Un paradis qui a la silhouette de North Hatley et dans lequel il a fallu apprendre à se déposer.  

« L’incendie a été une expérience radicale qui nous a permis de nous transplanter dans un environnement neuf. Quand on a décidé de ne pas reconstruire, on a eu la chance de trouver cette maison où nous nous sommes installés. » 

L’horizon y est beau. Et Lalonde le dépeint dans toutes ses saisons. 

Il confie aussi qu’il a fallu laisser les nuages se dissiper pour pleinement savourer la vue de ce nouvel éden.

Apprivoiser l’horizon neuf

« Au début, pendant les premiers mois, on a l’impression que beaucoup de choses ont brûlé, que tout ce qu’on avait accumulé est parti en fumée. On a le sentiment que tout ça est immérité. Et puis le temps fait son œuvre. »

Comme lorsqu’on vit un deuil. 

« Tranquillement, on change notre regard de place, on voit ce qui est devant. On accepte que ce qu’il y avait avant est fini. Et puis la vie repart. Autrement. »

Avec une certaine légèreté, peut-être. Riche d’un enseignement nouveau, sans doute. 

« Le présent et l’avenir comptent maintenant davantage pour moi. »

Le temps s’envisage différemment.

« Je trouve particulier le fait d’arriver avec ce livre-là, à ce moment-ci, quand plusieurs personnes vivent une certaine détresse et que demain est incertain.

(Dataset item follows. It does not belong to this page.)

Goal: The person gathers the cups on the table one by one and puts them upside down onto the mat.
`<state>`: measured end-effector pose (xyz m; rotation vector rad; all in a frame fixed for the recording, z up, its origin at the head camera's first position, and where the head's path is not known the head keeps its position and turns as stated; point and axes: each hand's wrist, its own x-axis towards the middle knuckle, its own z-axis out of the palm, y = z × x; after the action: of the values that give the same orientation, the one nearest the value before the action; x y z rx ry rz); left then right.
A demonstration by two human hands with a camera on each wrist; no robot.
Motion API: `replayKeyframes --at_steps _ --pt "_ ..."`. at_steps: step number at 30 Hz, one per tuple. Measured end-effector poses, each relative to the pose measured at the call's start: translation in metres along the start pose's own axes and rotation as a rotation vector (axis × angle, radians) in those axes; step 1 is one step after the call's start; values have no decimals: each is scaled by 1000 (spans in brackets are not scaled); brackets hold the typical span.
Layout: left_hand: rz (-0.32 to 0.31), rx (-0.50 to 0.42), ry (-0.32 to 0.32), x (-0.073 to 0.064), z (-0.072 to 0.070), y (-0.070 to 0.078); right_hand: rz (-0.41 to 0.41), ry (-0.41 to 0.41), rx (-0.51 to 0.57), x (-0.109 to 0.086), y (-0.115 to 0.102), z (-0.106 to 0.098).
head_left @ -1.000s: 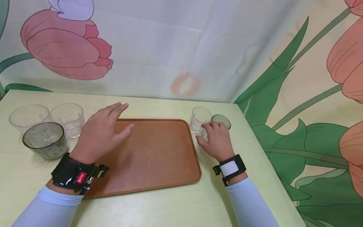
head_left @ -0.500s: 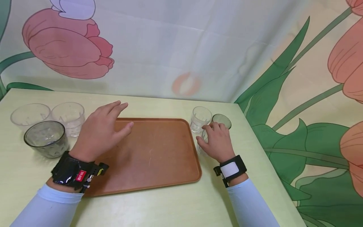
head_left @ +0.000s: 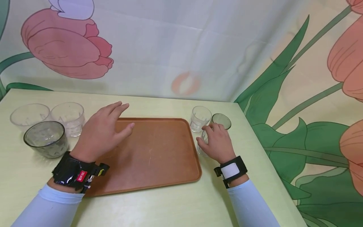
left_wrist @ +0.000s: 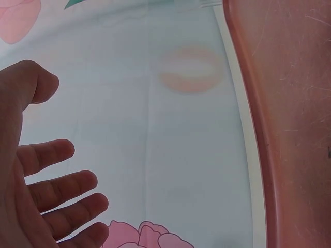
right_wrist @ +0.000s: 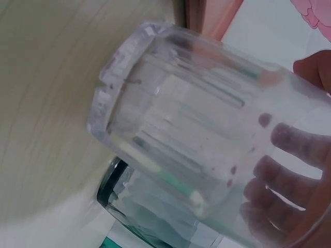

Mon bouquin résonnera sans doute autrement parce que, sans être un condensé d’optimisme, il parle de cette possibilité de recommencer, de repenser la suite. »

Et tous, on en est un peu là, constate l’écrivain et comédien. 

« C’est une idée qui était là avant même la pandémie : on arrivait peut-être à une certaine limite quant à la façon dont on vit de manière générale. Il y avait matière à réflexion, déjà. Plusieurs personnes sonnaient l’alarme et insistaient sur la nécessité de se mettre en action pour revoir la marche du monde. Nos façons de vivre, les gens qu’on élit, les décisions qu’on prend : tout ça était en perte de sens. »

Une quête de profondeur s’esquissait, des voix nommaient la nécessité de la convoquer. 

« Je sens ça chez plusieurs personnes. Dans plusieurs œuvres, aussi. Il y a un désir franc de se mettre en action, de se serrer les coudes. »

Et cette flamme-là, humaine, est douce dans ce qu’elle promet de lumière.